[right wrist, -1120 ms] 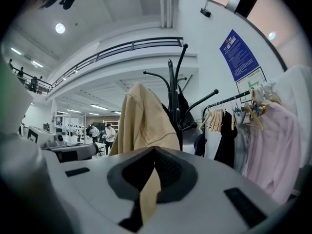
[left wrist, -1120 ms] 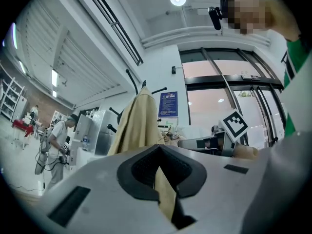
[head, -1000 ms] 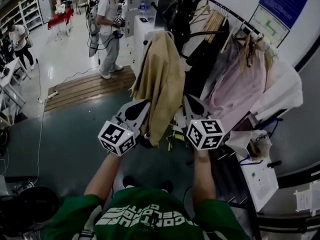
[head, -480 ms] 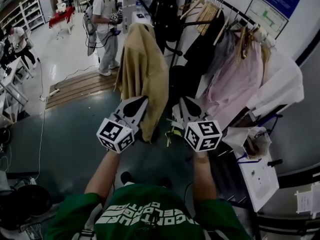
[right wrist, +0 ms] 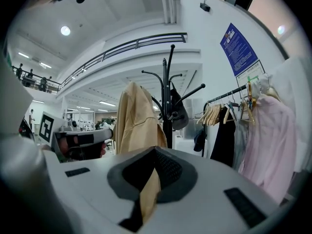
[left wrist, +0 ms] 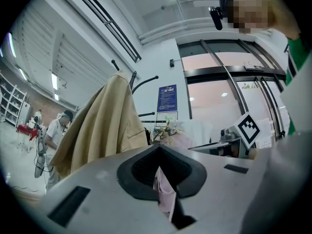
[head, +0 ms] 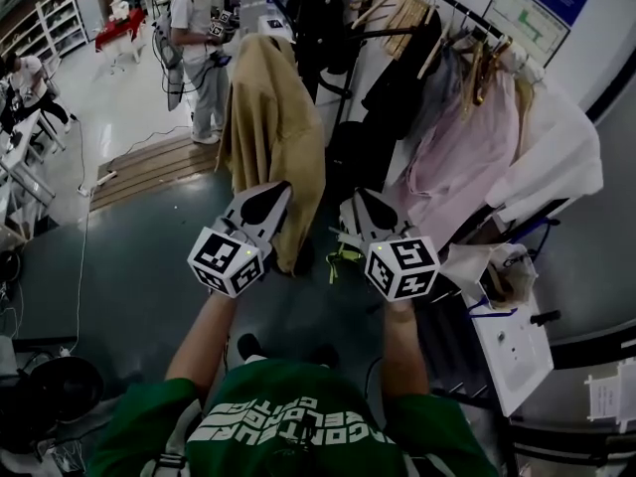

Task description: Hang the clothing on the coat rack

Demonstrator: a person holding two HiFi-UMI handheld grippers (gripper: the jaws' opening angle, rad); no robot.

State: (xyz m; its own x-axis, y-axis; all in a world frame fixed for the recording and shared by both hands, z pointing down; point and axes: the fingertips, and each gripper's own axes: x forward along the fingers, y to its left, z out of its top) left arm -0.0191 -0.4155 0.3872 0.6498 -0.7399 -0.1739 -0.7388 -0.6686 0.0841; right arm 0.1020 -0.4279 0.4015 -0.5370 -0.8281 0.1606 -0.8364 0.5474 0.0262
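Observation:
A tan coat (head: 273, 127) hangs by its top on the black coat rack (head: 323, 18) and drapes down to its hem. My left gripper (head: 276, 189) sits just left of that hem and my right gripper (head: 350, 199) just right of it, both a little short of the cloth. In the left gripper view the coat (left wrist: 102, 126) hangs ahead at the left, beyond the left gripper (left wrist: 158, 150), whose jaws are together with nothing in them. The right gripper view shows the coat (right wrist: 136, 121) beside the rack's pole (right wrist: 168, 101), past the right gripper (right wrist: 155, 152), which is shut and holds nothing.
A garment rail at the right carries wooden hangers (head: 407, 13), a black garment (head: 397, 87) and pink shirts (head: 467, 157). A white table (head: 512, 351) stands at the lower right. A person in white (head: 194, 38) stands beyond a wooden platform (head: 149, 172).
Both grippers have drawn back a little from the coat's hem. The coat stays hanging on the rack, and the view has swung so it sits further left and up.

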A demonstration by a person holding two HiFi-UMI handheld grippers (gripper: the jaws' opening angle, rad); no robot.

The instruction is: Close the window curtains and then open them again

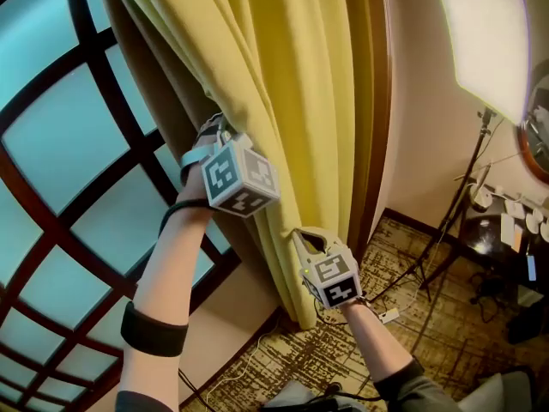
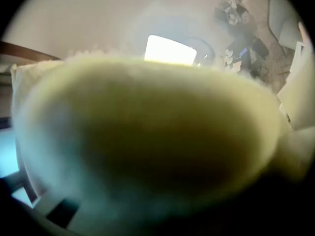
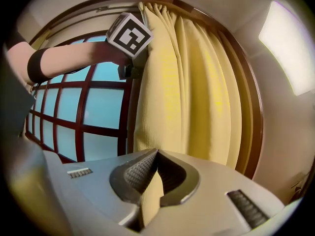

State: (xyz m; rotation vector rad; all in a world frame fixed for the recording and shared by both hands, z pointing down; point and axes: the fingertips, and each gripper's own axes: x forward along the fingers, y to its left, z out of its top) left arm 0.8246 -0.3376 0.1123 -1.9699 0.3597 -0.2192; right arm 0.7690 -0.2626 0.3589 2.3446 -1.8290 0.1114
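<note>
The yellow curtain (image 1: 292, 75) hangs gathered in folds at the right side of the dark-framed window (image 1: 69, 136). My left gripper (image 1: 216, 132) is at the curtain's left edge, high up, with its marker cube (image 1: 240, 178) facing me. In the left gripper view blurred yellow curtain cloth (image 2: 147, 132) covers almost everything and hides the jaws. My right gripper (image 1: 302, 235) is lower on the same edge. In the right gripper view, the right gripper (image 3: 156, 154) is shut on a strip of curtain cloth (image 3: 150, 198). The curtain (image 3: 192, 92) and the left gripper's cube (image 3: 129, 33) rise beyond.
A wooden window frame (image 1: 375, 144) borders the curtain on the right. A bright light panel (image 1: 480, 33) on a thin stand (image 1: 459, 204) is at the right, with cables (image 1: 390, 314) on the patterned carpet. A dark table with small items (image 1: 506, 230) stands far right.
</note>
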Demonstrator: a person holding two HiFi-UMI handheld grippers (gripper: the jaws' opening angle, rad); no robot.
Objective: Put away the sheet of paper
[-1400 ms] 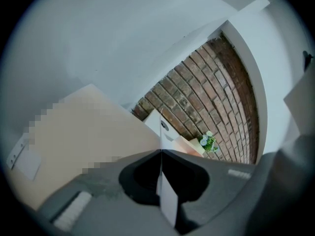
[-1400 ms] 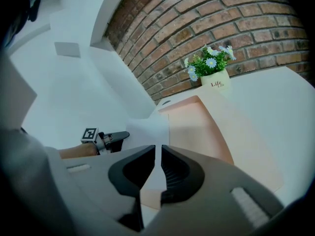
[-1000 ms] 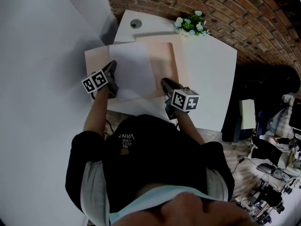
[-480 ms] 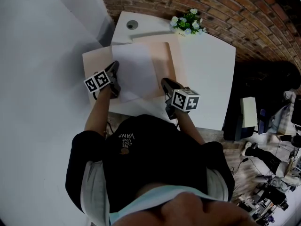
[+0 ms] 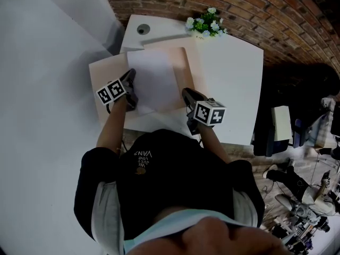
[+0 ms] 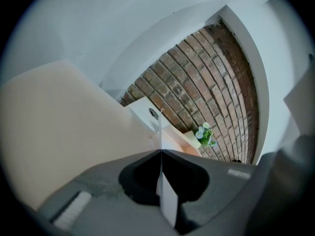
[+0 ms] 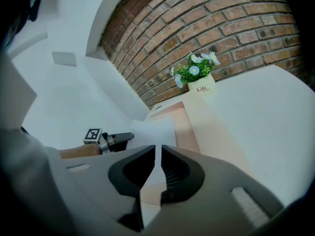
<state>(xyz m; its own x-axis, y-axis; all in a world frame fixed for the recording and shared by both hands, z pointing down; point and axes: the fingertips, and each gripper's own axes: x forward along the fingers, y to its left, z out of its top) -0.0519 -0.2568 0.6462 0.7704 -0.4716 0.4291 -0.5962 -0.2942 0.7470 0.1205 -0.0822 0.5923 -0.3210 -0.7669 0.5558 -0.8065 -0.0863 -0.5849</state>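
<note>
Two grippers are working over the white table (image 5: 234, 89). Left gripper (image 6: 161, 154) is clamping the sheet of paper (image 5: 154, 81) by its left edge. Right gripper (image 7: 158, 149) is hovering at the sheet's near right corner, jaws a slit apart, released. Sheet is lying across the beige board (image 5: 106, 70).

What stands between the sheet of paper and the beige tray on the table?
Nothing visible does. The sheet of paper, clamped at its left edge in the left gripper, lies right over the beige tray, whose uncovered part looks bare. The flower pot stands beyond the tray.
</note>
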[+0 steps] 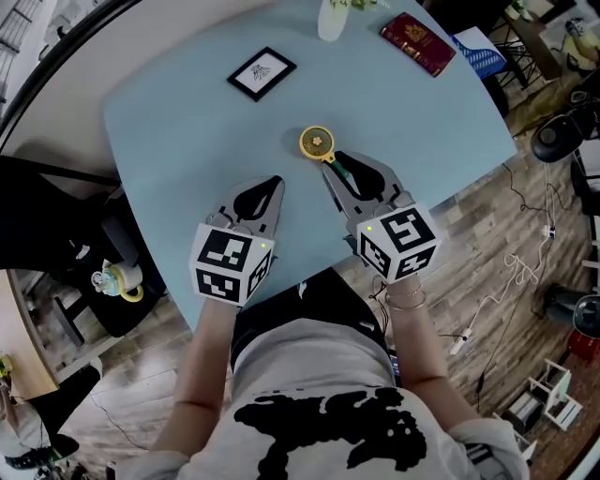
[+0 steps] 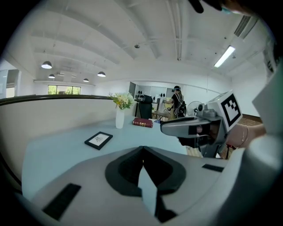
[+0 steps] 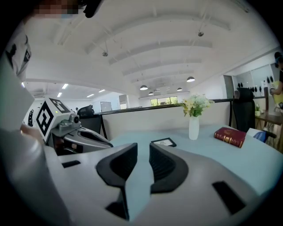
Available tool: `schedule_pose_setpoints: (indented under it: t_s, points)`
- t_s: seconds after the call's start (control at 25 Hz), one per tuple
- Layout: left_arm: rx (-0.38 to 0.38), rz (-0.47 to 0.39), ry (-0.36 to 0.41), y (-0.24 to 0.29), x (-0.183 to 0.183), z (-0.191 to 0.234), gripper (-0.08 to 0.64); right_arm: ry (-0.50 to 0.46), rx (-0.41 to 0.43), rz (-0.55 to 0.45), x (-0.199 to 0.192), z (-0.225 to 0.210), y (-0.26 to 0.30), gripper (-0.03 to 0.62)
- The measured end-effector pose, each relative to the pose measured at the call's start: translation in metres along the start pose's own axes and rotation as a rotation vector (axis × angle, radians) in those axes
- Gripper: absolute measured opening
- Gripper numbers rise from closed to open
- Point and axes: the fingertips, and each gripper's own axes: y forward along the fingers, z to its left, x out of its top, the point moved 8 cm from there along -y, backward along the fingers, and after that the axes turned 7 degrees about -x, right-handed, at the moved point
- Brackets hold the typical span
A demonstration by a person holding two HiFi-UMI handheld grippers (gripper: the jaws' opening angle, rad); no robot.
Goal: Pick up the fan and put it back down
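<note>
A small yellow fan (image 1: 317, 142) lies on the light blue table (image 1: 187, 131), its handle pointing back toward me and running under the tip of my right gripper (image 1: 337, 171). Neither gripper view shows the fan. The right gripper (image 3: 143, 152) is held above the table with a narrow gap between its black pads and only tabletop visible through it. My left gripper (image 1: 275, 181) hovers beside it on the left, its jaws (image 2: 142, 150) closed together on nothing. Each gripper shows in the other's view, the right one (image 2: 185, 126) and the left one (image 3: 84, 134).
A black-framed picture (image 1: 262, 73) lies further back on the table. A white vase with flowers (image 1: 331, 19) and a red book (image 1: 418, 42) stand at the far edge. Cables and stands lie on the wooden floor to the right. A person (image 2: 178, 101) stands far off.
</note>
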Motion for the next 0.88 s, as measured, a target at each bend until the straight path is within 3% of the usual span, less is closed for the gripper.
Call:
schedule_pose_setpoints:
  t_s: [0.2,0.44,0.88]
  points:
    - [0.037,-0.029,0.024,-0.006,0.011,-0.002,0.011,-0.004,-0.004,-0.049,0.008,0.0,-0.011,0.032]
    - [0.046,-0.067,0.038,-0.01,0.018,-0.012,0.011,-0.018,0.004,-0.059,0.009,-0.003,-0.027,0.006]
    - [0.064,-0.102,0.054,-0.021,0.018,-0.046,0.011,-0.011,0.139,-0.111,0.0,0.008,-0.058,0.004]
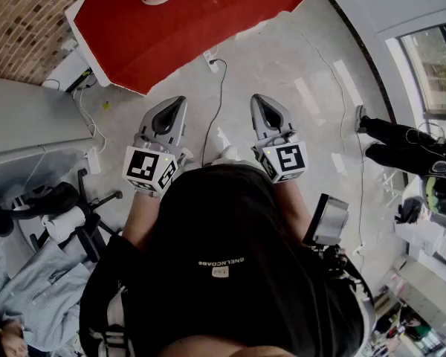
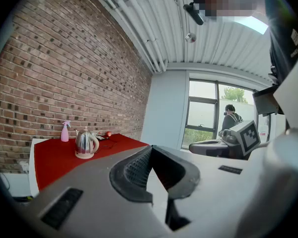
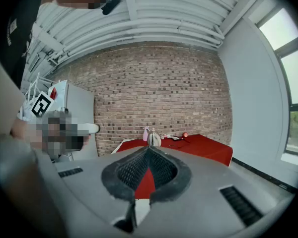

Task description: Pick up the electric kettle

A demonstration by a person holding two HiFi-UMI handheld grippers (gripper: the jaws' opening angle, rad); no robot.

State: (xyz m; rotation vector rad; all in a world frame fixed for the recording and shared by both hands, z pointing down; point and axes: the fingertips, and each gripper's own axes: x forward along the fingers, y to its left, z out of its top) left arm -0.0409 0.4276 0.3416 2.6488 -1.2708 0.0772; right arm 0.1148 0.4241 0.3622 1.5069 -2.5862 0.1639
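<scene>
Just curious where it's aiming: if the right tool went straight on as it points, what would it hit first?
The right tool has a free way up to the red table, reaching it about where the electric kettle stands; depth is hard to judge.

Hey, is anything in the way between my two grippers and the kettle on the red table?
Nothing visible does. The kettle stands on the red table, across the floor from the left hand-held gripper and the right hand-held gripper; only a thin cable lies on that floor.
</scene>
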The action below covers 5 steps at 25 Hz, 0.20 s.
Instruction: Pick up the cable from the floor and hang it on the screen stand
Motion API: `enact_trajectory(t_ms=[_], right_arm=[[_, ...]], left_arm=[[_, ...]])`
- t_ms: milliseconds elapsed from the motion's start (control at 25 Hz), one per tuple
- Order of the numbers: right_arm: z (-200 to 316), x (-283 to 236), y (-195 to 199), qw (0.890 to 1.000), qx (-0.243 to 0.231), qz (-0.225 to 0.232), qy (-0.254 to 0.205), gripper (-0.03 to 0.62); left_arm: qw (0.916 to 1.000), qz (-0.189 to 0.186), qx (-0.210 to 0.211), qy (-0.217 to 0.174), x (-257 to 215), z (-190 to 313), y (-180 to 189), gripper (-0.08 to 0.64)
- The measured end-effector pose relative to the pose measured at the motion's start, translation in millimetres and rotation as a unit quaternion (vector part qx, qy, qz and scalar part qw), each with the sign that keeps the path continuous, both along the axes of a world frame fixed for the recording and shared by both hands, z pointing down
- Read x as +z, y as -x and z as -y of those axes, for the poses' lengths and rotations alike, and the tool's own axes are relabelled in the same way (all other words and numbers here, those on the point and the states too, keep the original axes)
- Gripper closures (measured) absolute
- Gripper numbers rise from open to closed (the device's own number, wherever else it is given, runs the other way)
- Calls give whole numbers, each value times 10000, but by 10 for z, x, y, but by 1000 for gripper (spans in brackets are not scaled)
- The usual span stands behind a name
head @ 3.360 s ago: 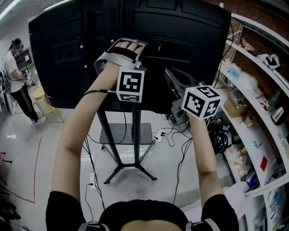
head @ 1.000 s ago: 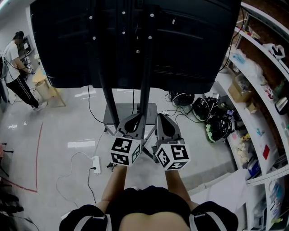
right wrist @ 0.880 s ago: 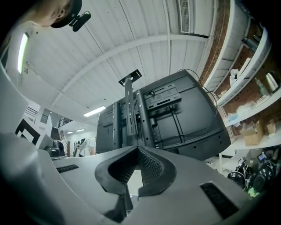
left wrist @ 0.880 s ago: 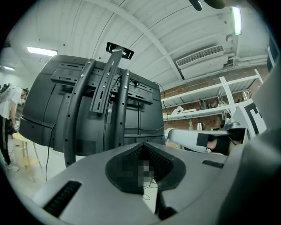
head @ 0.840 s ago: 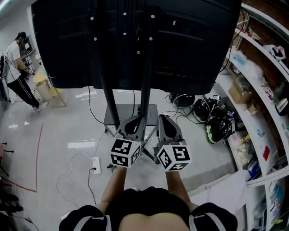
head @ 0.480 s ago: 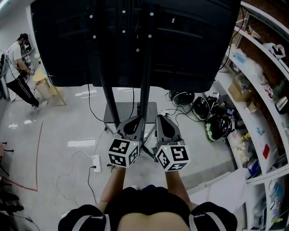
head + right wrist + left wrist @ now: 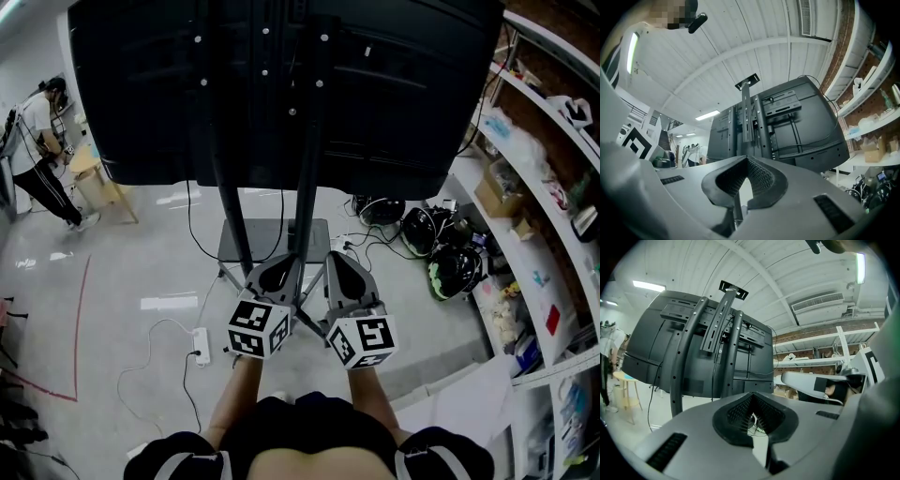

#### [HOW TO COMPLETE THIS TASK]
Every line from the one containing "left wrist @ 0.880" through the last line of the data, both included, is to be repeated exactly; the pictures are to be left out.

#### [EXERCISE OUTPUT]
left wrist @ 0.880 s ago: 
head @ 0.840 s ago: 
head @ 0.480 s ago: 
head + right wrist + left wrist @ now: 

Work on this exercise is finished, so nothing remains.